Task details
Apart from the pictures, output all of the records exactly.
────────────────
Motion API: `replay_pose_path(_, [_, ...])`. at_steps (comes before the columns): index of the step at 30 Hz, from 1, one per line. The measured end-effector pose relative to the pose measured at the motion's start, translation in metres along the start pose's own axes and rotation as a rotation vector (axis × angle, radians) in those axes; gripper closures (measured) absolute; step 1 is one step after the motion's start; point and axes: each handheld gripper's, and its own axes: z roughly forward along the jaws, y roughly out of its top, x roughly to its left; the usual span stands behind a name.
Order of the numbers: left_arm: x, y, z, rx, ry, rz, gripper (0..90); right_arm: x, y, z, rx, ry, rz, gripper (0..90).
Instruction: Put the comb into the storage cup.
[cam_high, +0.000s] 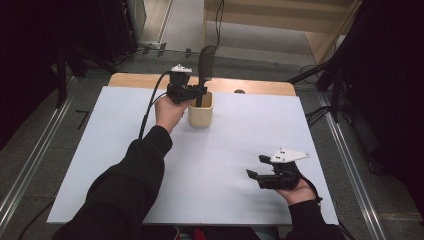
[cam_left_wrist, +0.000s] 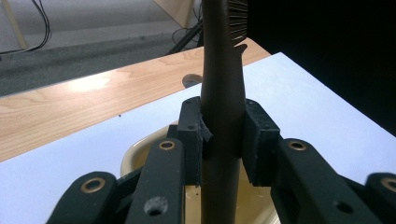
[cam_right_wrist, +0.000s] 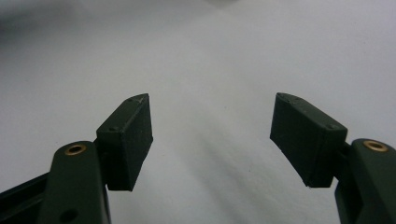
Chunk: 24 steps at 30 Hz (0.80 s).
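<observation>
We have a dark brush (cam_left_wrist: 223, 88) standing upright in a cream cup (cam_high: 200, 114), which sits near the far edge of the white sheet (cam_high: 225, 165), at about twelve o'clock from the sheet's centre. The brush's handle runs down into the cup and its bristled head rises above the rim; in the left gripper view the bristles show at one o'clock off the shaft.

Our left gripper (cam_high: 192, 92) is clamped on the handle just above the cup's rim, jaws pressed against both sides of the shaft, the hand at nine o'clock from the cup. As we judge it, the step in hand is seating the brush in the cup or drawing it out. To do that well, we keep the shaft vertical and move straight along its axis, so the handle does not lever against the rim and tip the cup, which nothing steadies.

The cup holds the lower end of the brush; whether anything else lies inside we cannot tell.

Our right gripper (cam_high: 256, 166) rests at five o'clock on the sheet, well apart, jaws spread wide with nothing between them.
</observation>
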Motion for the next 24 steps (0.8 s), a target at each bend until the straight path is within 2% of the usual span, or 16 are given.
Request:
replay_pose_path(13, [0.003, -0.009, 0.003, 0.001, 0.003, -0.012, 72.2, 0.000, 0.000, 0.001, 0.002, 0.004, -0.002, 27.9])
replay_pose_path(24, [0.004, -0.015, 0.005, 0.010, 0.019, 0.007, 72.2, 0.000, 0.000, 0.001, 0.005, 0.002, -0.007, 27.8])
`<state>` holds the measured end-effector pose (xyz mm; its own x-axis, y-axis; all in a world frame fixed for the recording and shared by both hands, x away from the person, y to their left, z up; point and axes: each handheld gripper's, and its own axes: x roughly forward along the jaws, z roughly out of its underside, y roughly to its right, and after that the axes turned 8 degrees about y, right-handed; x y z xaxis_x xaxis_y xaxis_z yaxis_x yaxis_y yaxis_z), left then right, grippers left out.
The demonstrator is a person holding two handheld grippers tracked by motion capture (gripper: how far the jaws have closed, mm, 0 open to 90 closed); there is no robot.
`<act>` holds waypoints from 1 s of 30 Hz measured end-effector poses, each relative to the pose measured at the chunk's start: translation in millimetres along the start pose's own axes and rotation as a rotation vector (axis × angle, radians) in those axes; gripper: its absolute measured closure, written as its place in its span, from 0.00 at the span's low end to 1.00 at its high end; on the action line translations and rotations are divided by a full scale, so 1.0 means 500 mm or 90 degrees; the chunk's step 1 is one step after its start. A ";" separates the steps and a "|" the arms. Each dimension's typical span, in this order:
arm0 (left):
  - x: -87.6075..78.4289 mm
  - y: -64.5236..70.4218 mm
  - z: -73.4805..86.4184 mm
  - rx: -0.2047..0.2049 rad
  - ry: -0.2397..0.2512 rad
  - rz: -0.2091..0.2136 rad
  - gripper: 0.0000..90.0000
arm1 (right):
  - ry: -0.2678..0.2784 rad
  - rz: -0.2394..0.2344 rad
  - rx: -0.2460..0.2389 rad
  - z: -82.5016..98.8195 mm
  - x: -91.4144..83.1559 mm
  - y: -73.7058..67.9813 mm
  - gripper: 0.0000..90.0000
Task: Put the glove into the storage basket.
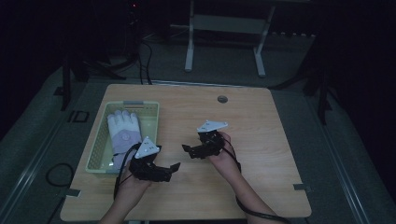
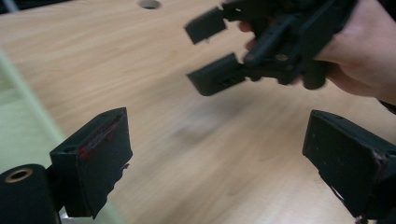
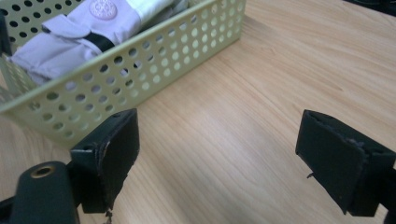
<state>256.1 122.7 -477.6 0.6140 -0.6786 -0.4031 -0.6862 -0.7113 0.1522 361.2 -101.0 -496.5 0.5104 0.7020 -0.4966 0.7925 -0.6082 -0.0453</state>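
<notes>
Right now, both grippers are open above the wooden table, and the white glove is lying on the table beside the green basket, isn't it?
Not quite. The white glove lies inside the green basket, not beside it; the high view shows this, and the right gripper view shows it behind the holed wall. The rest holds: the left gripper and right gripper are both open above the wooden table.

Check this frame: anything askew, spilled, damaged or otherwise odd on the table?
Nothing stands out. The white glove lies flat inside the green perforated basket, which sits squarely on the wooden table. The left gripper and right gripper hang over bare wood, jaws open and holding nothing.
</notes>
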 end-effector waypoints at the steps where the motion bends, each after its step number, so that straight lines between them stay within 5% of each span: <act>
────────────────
Task solution
Motion API: `replay_pose_path(_, [_, ...])`. at_steps (comes before the columns): index of the step at 30 Hz, from 1, one per line. The measured end-effector pose relative to the pose measured at the motion's start, translation in metres along the start pose's own axes and rotation as a rotation vector (axis × angle, radians) in those axes; gripper closures (measured) absolute; step 1 is one step after the motion's start; point and axes: each handheld gripper's, and its own axes: z roughly forward along the jaws, y roughly out of its top, x roughly to its left; the usual span stands behind a name.
Order of the numbers: left_arm: x, y, z, rx, ry, rz, gripper (0..90); right_arm: x, y, z, rx, ry, rz, gripper (0..90).
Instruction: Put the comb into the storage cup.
[cam_high, +0.000s] 
[cam_left_wrist, +0.000s] 
[cam_right_wrist, +0.000s] 
Chunk: 24 steps at 30 Hz (0.80 s).
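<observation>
We have a dark brush (cam_left_wrist: 223, 88) standing upright in a cream cup (cam_high: 200, 114), which sits near the far edge of the white sheet (cam_high: 225, 165), at about twelve o'clock from the sheet's centre. The brush's handle runs down into the cup and its bristled head rises above the rim; in the left gripper view the bristles show at one o'clock off the shaft.

Our left gripper (cam_high: 192, 92) is clamped on the handle just above the cup's rim, jaws pressed against both sides of the shaft, the hand at nine o'clock from the cup. As we judge it, the step in hand is seating the brush in the cup or drawing it out. To do that well, we keep the shaft vertical and move straight along its axis, so the handle does not lever against the rim and tip the cup, which nothing steadies.

The cup holds the lower end of the brush; whether anything else lies inside we cannot tell.

Our right gripper (cam_high: 256, 166) rests at five o'clock on the sheet, well apart, jaws spread wide with nothing between them.
</observation>
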Motion for the next 24 steps (0.8 s), a target at each bend until the straight path is within 2% of the usual span, or 16 are given.
Request:
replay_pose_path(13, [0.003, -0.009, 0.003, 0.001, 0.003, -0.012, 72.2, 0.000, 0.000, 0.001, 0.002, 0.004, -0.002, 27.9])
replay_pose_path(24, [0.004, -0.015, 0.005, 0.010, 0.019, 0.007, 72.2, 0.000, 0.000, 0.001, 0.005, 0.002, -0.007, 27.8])
`<state>` holds the measured end-effector pose (xyz mm; its own x-axis, y-axis; all in a world frame fixed for the recording and shared by both hands, x away from the person, y to their left, z up; point and axes: each handheld gripper's, and its own axes: x roughly forward along the jaws, z roughly out of its underside, y roughly to its right, and after that the axes turned 8 degrees about y, right-handed; x y z xaxis_x xaxis_y xaxis_z yaxis_x yaxis_y yaxis_z), left then right, grippers left out.
The demonstrator is a person holding two handheld grippers tracked by motion capture (gripper: how far the jaws have closed, mm, 0 open to 90 closed); there is no robot.
`<act>` holds waypoints from 1 s of 30 Hz measured end-effector poses, each relative to the pose measured at the chunk's start: translation in millimetres along the start pose's own axes and rotation as a rotation vector (axis × angle, radians) in those axes; gripper: its absolute measured closure, written as its place in its span, from 0.00 at the span's low end to 1.00 at its high end; on the action line translations and rotations are divided by a full scale, so 1.0 means 500 mm or 90 degrees; the chunk's step 1 is one step after its start. A ";" separates the steps and a "|" the arms. Each dimension's typical span, in this order:
arm0 (left):
  - x: -87.6075..78.4289 mm
  - y: -64.5236..70.4218 mm
  - z: -73.4805..86.4184 mm
  - rx: -0.2047..0.2049 rad
  - ry: -0.2397..0.2512 rad
  - rz: -0.2091..0.2136 rad
  - gripper: 0.0000..90.0000
arm1 (right):
  - ry: -0.2678..0.2784 rad
  - rz: -0.2394..0.2344 rad
  - rx: -0.2460..0.2389 rad
  - z: -82.5016..98.8195 mm
  - x: -91.4144..83.1559 mm
  - y: -73.7058..67.9813 mm
  - gripper: 0.0000..90.0000
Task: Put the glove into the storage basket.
<state>256.1 122.7 -477.6 0.6140 -0.6786 -0.4031 -0.6862 -0.7113 0.1522 361.2 -101.0 -496.5 0.5104 0.7020 -0.4966 0.7925 -0.6082 -0.0453</state>
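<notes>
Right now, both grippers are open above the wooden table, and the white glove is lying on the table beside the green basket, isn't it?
Not quite. The white glove lies inside the green basket, not beside it; the high view shows this, and the right gripper view shows it behind the holed wall. The rest holds: the left gripper and right gripper are both open above the wooden table.

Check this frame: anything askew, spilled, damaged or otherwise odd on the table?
Nothing stands out. The white glove lies flat inside the green perforated basket, which sits squarely on the wooden table. The left gripper and right gripper hang over bare wood, jaws open and holding nothing.
</notes>
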 end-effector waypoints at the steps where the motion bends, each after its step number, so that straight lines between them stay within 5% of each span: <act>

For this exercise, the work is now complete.